Step Nine the Microbit
Program it. With all the circuits connected to a breadboard, You can program this contraption with an Arduino, a Circuit Playground, or a Raspberry Pi. We used a Microbit and coded it with the MAKECODE website.
I did label every circuit with the pin it was using as we worked, so the board had plenty of documentation on it, and the kids had a visual reference when they were working. The Microbits are pretty simple to swap programs on so this made it possible for several groups to try out some code. It also made it simple form to load a base-level flashy lights program each tie they finished with their programs.
Fun fact, the past tense of troubleshoot rhymes with “doublehat.” For this project, the troubleshooting was all me. This is appropriate, my fourth graders can’t do this in a large group. I was able to enlist one or two kids to help, but I was also trying to get it to be flashy fun at Open House.
So now I have a village that takes up 2 tables and requires 2 grown men to move it. What next? The simple answer is MORE. The village can get more buildings, the buildings can get more modeling.
The village could become a miniature set for film work that uses green screen. The architecture could be a model for a class project about a community or book. The project started with the kids creating the historic LA buildings, there is no reason we couldn’t further that rabbit hole.
Trains! I have several and I was intentional about the track. We have a train behind our school. I don’t know what all I will do with the trains, YET.

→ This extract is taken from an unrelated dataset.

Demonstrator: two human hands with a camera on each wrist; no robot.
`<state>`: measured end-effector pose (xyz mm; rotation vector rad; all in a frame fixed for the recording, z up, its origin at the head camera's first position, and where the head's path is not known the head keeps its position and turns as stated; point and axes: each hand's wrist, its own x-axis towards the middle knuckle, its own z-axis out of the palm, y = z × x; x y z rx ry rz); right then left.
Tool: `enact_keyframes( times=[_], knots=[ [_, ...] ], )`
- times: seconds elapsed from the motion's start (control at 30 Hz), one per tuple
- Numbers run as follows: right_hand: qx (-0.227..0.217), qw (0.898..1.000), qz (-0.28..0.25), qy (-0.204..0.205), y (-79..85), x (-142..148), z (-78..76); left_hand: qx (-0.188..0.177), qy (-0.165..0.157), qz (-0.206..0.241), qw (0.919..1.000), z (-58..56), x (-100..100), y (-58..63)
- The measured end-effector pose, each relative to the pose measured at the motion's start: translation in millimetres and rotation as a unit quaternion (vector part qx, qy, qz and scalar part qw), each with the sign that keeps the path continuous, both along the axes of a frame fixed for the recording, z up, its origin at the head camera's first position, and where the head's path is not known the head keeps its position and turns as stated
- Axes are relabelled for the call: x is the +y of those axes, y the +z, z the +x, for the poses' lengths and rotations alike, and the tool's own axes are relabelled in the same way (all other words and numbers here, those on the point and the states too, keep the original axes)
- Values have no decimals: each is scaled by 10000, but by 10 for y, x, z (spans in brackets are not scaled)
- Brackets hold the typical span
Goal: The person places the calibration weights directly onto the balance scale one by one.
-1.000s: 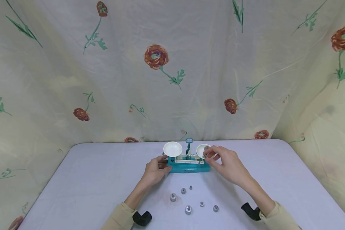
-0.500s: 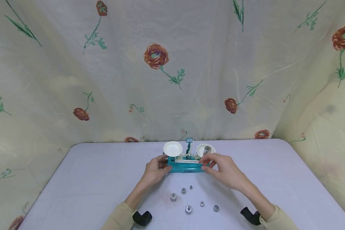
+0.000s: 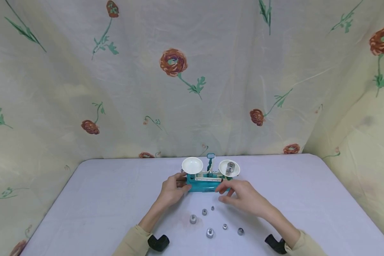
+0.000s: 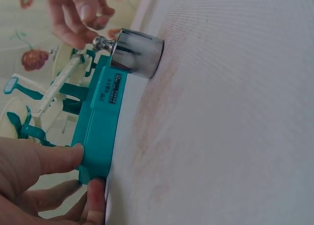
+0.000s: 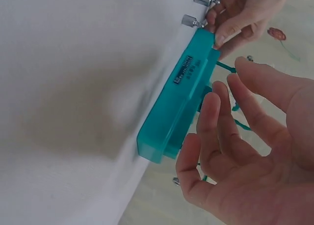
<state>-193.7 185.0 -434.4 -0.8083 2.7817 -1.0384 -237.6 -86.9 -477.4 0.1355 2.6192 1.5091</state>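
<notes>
The balance base (image 3: 206, 186) is teal, with a black label (image 4: 114, 89). Its 2 pans (image 3: 192, 166) are white; the bar (image 3: 207, 179) is white with dark graduations. Weights (image 3: 210, 233) shine silver. The tablecloth (image 3: 99, 206) is pale lavender, faintly stained reddish brown. Rust-red flowers (image 3: 174, 62) with green leaves (image 3: 199, 85) pattern the cream backdrop (image 3: 211, 121). Sleeves (image 3: 132, 241) are beige, wrist devices (image 3: 158, 243) black.

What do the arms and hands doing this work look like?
They're a person's own: the left hand and right hand are bare, with no gloves. The left sleeve and right sleeve are plain beige. Beside the cuffs sit a left black piece and right black piece, both bent in shape.
</notes>
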Motion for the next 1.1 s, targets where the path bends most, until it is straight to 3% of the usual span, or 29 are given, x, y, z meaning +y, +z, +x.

What does it do? Why is it here? What will the kids do? -Be prepared to answer these questions and more. The main thing this project “does” is create an opportunity to talk with each other kids about circuits and how they are constructed. The project is visual enough that as they revisit the board, they learn more. I can clearly see how several of the NGSS standards, from electricity to making a technical drawing, to testing and finding the short, are met without modification at all. Could this project meet other standards? You bet, there really isn’t a limit.
Make a Big Cool Toy Together
In broad strokes, that is what we have done. I was surprised by the ownership that ever 3rd grade took in the process, although they worked in groups on single buildings. When they came through for Open House they pointed at the flashy buildings on the board and proudly said “I made that” “That is mine.”
This work isn’t easy, you need to have enough happening in the room that some people can be working on the big cool thing while others work on other things. You can’t build a big cool thing big enough that it will hold everyone’s attention and interest. You want them to be able to choose to work on the big cool thing and you want to help recruit interested kids to the big cool thing. At the same time, the maker space ends to help kids with their own cool things.